# Data shown:
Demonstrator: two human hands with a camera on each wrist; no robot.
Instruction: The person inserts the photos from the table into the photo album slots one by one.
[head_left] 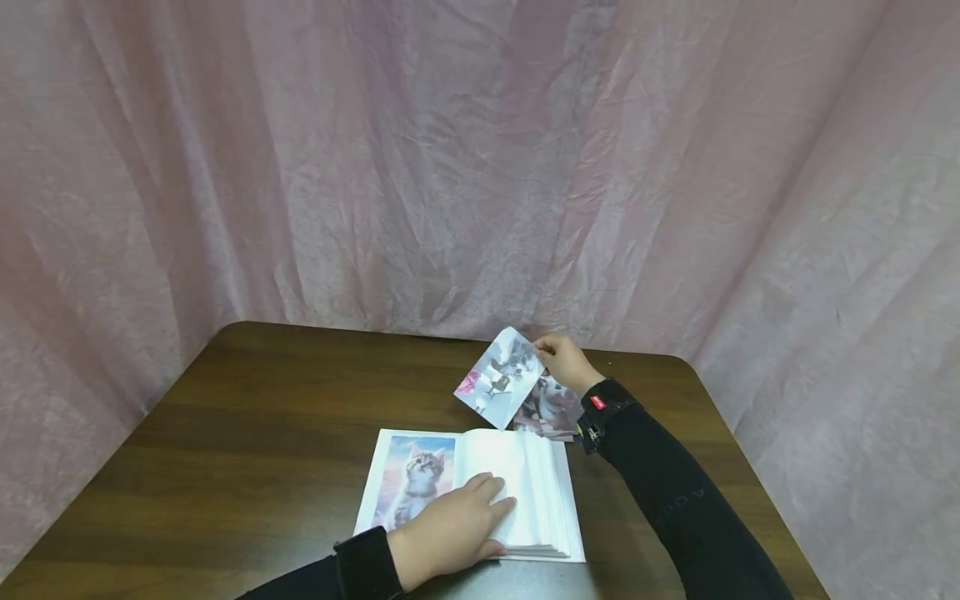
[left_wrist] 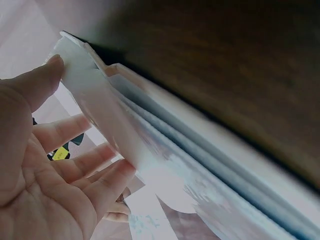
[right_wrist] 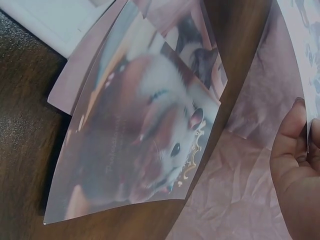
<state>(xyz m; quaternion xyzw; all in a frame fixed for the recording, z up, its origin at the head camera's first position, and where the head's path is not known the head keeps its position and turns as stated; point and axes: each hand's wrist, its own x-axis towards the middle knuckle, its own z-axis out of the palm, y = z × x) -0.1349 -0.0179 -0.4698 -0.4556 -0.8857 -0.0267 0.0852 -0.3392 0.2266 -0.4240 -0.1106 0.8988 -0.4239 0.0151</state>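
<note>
A photo album with white pages lies open at the front of the table. Its left page shows a kitten picture. My left hand rests across the album, fingers fairly straight on the right page; the left wrist view shows its fingertips touching the page sleeve. Beyond the album, my right hand pinches a loose photo by its right edge, above the table. Beneath and beside it lies a small pile of photos, the top one showing a hamster-like animal.
The brown wooden table has rounded far corners. Pink curtains hang directly behind its far edge and along the sides. The photo pile sits close to the album's far right corner.
</note>
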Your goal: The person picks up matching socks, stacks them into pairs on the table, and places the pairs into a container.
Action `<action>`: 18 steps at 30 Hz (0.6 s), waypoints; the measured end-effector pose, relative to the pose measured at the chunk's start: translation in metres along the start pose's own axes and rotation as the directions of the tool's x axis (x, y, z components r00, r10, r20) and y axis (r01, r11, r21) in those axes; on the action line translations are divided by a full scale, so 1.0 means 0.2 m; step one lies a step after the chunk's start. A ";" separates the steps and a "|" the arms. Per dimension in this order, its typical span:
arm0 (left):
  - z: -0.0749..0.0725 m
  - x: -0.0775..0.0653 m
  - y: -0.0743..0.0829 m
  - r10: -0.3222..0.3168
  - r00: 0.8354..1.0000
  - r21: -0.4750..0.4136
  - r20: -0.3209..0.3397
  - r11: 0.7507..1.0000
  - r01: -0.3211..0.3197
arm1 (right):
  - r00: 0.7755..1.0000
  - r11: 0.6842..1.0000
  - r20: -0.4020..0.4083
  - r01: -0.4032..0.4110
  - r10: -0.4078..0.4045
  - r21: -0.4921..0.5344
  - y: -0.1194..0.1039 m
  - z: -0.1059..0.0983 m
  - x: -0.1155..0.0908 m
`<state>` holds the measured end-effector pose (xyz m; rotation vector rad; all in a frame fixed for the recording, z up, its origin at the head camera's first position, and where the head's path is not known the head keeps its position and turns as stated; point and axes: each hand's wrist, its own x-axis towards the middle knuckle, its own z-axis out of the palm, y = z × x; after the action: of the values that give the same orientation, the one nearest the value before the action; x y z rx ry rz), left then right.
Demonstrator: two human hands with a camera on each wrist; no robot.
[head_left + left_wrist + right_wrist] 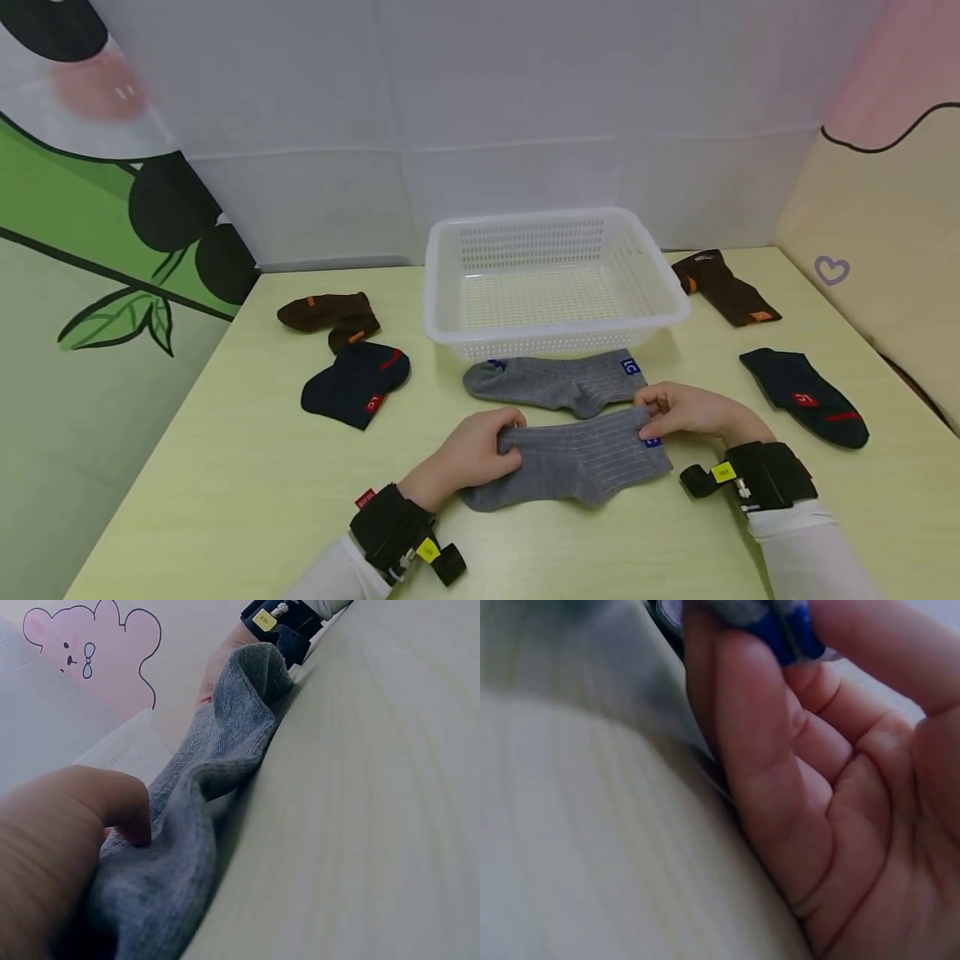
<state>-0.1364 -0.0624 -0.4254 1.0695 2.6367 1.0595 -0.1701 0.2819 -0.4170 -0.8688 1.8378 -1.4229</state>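
Note:
A grey ribbed sock lies stretched sideways at the front of the table, its toe to the left and its cuff to the right. My left hand pinches the upper edge of its foot; the thumb and folded cloth show in the left wrist view. At the cuff, beside a blue label, my right hand pinches the sock between thumb and fingers. The right wrist view shows grey and blue cloth in those fingertips. Just behind lies a second grey sock, also with its cuff to the right.
A white perforated basket stands at the back of the table. Left of it lie a brown sock and a navy sock. Another brown sock and another navy sock lie on the right.

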 end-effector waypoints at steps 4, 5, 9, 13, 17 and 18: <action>-0.01 0.00 -0.02 0.002 1.000 0.012 -0.019 1.000 -0.002 | 1.000 1.000 0.001 -0.012 0.012 0.006 0.01 -0.01 -0.01; -0.01 0.00 -0.02 0.005 1.000 0.010 -0.027 1.000 -0.005 | 1.000 1.000 0.001 -0.012 0.012 0.008 0.01 -0.01 -0.02; -0.03 -0.01 -0.05 0.009 0.998 0.009 -0.057 1.000 -0.008 | 1.000 1.000 0.007 -0.008 0.008 0.020 0.01 -0.02 -0.02; -0.04 -0.03 -0.09 0.008 0.998 -0.037 -0.065 0.999 -0.011 | 1.000 1.000 -0.001 -0.018 0.018 -0.008 0.02 -0.03 -0.03; -0.06 -0.05 -0.10 -0.009 0.998 -0.115 -0.061 0.993 0.002 | 0.998 0.998 -0.021 -0.052 0.051 -0.037 0.01 -0.02 -0.03; -0.06 -0.06 -0.11 -0.018 0.998 -0.127 -0.063 0.992 0.009 | 0.998 0.997 -0.026 -0.060 0.059 -0.038 0.01 -0.02 -0.03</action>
<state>-0.1441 -0.0874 -0.4314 1.0067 2.5804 1.2597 -0.1706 0.2896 -0.4175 -0.8125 1.8998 -1.3708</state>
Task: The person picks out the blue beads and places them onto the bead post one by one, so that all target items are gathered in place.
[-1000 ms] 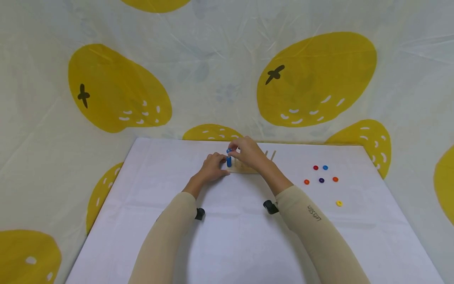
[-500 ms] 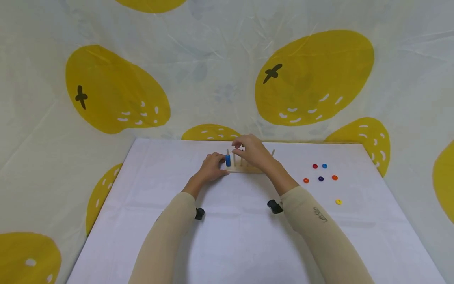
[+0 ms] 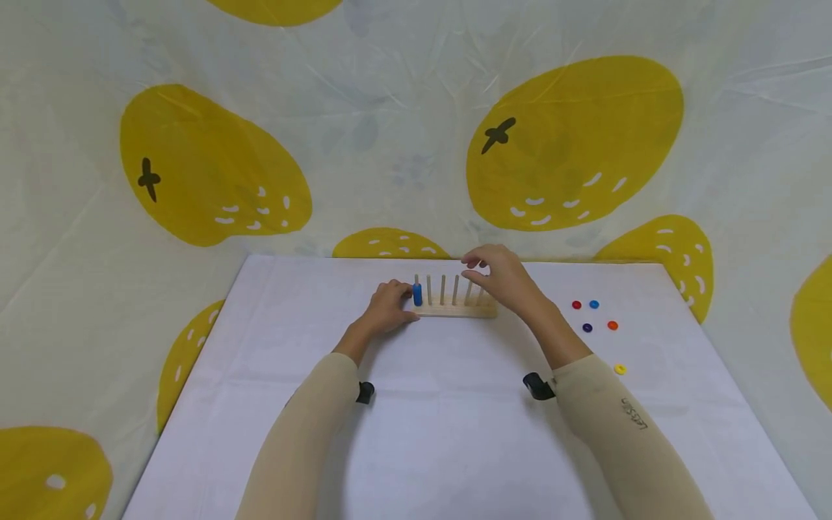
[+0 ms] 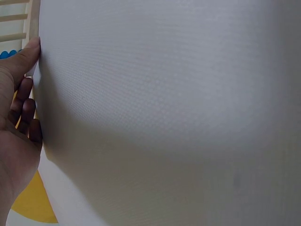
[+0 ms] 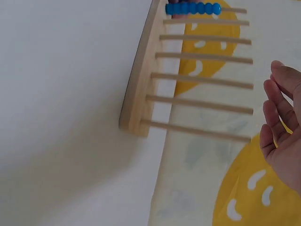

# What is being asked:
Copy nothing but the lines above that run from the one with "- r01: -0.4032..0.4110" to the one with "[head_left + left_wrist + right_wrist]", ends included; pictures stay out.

# Reply:
  - r01: -0.4032..0.4110
  - r10: -0.4078..0.4045
  - r21: -0.4921..0.5344
  - y: -0.1194..0.1039 m
  - z: -0.1059..0.0983 m
  - x: -0.1155..0.0908 m
`<state>` holds the measured end-effector pose (xyz m; rotation vector rad; all in a frame fixed for the recording, z up, its origin at the head camera's first position, and where the head's path is not known the head keeps its position and turns as stated; point and axes: each hand's wrist, its own x-axis towards the middle knuckle, its own z-axis out of the palm, y = z × x; after the action: of the values that give the same orientation, the one nearest the value before the action; x y z rx ry rz), left then right.
Demonstrator: two human hands with a camera on each wrist; no robot.
[head_left + left_wrist + right_wrist] 

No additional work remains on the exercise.